* Exercise description
Write out the whole listing exactly.

* The data

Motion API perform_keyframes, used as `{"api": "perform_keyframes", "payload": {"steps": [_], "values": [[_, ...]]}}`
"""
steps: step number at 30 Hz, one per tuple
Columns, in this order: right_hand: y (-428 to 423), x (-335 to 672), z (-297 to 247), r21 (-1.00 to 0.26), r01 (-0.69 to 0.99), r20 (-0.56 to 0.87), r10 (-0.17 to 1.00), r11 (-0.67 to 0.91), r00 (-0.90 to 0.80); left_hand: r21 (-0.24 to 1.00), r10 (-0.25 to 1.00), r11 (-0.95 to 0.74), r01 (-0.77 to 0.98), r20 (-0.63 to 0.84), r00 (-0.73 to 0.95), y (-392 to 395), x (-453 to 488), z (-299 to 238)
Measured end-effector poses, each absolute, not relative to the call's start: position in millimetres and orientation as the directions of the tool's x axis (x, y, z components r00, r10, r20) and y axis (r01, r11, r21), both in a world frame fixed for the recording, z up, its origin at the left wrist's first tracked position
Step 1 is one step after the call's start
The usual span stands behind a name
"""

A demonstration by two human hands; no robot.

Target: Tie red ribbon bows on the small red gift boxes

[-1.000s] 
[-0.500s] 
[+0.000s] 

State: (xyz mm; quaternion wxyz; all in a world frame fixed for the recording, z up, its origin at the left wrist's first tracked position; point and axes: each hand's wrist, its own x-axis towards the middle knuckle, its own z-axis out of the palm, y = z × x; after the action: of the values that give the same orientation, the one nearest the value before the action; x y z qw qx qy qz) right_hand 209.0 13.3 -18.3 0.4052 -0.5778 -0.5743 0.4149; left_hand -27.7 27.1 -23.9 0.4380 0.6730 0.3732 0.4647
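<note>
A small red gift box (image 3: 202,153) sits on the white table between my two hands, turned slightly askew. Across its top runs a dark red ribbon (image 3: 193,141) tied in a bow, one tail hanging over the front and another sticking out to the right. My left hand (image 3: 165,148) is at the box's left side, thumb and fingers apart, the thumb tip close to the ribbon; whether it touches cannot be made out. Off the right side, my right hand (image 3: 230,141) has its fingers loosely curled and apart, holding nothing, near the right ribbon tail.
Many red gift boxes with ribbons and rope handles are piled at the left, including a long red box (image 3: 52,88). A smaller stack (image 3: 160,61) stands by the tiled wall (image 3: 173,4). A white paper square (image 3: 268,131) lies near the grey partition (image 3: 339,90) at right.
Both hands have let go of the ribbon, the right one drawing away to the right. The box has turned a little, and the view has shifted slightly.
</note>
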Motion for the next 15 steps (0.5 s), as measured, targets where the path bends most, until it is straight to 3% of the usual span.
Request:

* Solution to this task
Motion API perform_keyframes, used as `{"api": "perform_keyframes", "payload": {"steps": [_], "values": [[_, ...]]}}`
"""
steps: step number at 30 Hz, one per tuple
Columns, in this order: right_hand: y (-428 to 423), x (-335 to 672), z (-297 to 247), r21 (-1.00 to 0.26), r01 (-0.69 to 0.99), r20 (-0.56 to 0.87), r10 (-0.17 to 1.00), r11 (-0.67 to 0.91), r00 (-0.90 to 0.80); left_hand: r21 (-0.24 to 1.00), r10 (-0.25 to 1.00), r11 (-0.95 to 0.74), r01 (-0.77 to 0.98), r20 (-0.63 to 0.84), r00 (-0.73 to 0.95), y (-392 to 395), x (-453 to 488), z (-299 to 238)
Measured end-effector poses, each absolute, not relative to the call's start: position in millimetres and orientation as the directions of the tool's x axis (x, y, z components r00, r10, r20) and y axis (r01, r11, r21), both in a world frame fixed for the recording, z up, its origin at the left wrist's first tracked position
Step 1 is one step after the call's start
The usual span stands behind a name
"""

A demonstration by two human hands; no robot.

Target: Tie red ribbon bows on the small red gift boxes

[-1.000s] 
[-0.500s] 
[+0.000s] 

State: (xyz mm; quaternion wxyz; all in a world frame fixed for the recording, z up, its origin at the left wrist's first tracked position; point and axes: each hand's wrist, its own x-axis towards the middle knuckle, its own z-axis out of the palm, y = z × x; after the action: of the values that give the same orientation, the one nearest the value before the action; x y z qw qx qy qz) right_hand 209.0 13.3 -18.3 0.4052 -0.5778 -0.5743 0.4149; left_hand -27.7 27.1 -23.9 0.4380 0.6730 0.3732 0.4647
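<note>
A small red gift box (image 3: 202,153) sits on the white table between my two hands, turned slightly askew. Across its top runs a dark red ribbon (image 3: 193,141) tied in a bow, one tail hanging over the front and another sticking out to the right. My left hand (image 3: 165,148) is at the box's left side, thumb and fingers apart, the thumb tip close to the ribbon; whether it touches cannot be made out. Off the right side, my right hand (image 3: 230,141) has its fingers loosely curled and apart, holding nothing, near the right ribbon tail.
Many red gift boxes with ribbons and rope handles are piled at the left, including a long red box (image 3: 52,88). A smaller stack (image 3: 160,61) stands by the tiled wall (image 3: 173,4). A white paper square (image 3: 268,131) lies near the grey partition (image 3: 339,90) at right.
Both hands have let go of the ribbon, the right one drawing away to the right. The box has turned a little, and the view has shifted slightly.
</note>
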Motion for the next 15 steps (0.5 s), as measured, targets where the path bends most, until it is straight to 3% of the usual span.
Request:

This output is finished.